#### [WORK ITEM]
Images are not part of the copy; transcribe all the data exactly.

******************************

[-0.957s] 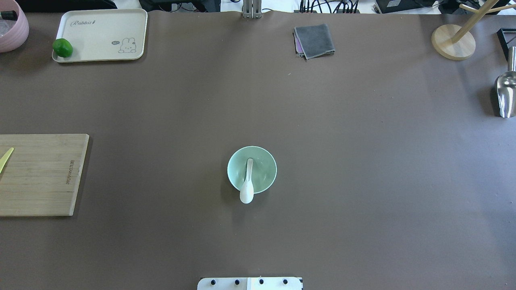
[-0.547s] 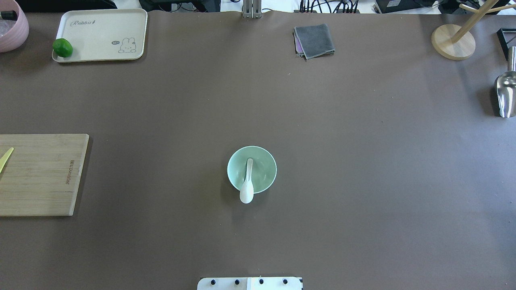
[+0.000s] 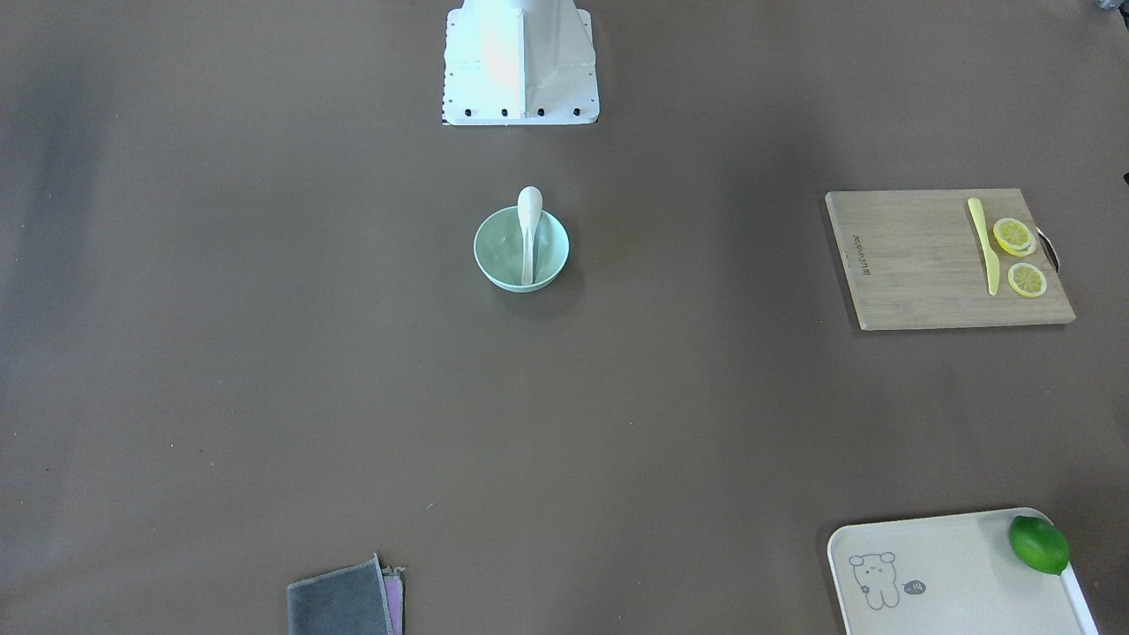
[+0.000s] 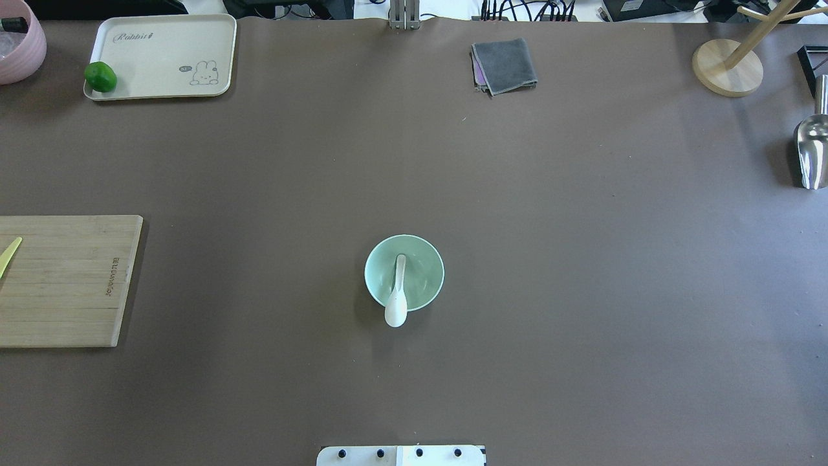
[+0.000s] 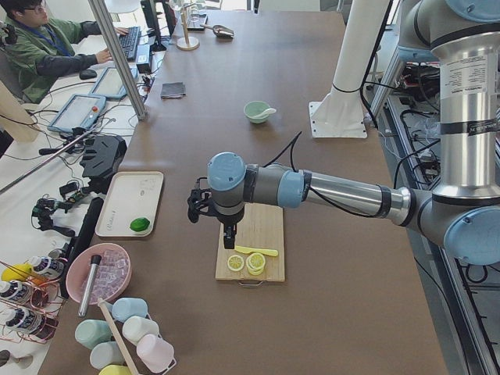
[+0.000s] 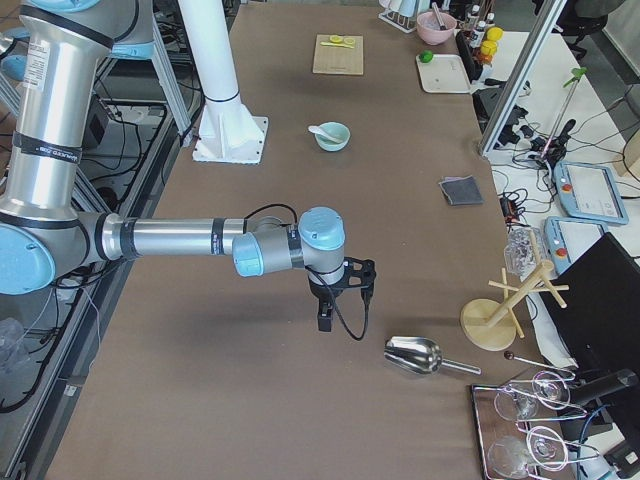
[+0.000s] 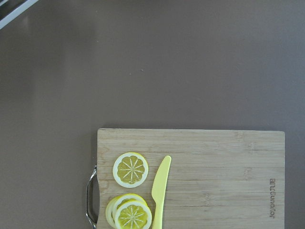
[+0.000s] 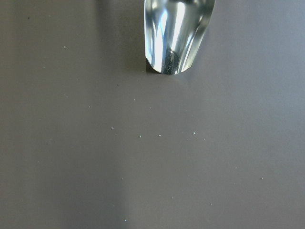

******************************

#### [EXPECTED ANSWER]
[-0.957s] 
[-0.547s] 
[+0.000s] 
[+0.000s] 
[+0.000s] 
[+0.000s] 
[+0.000s] 
[+0.000s] 

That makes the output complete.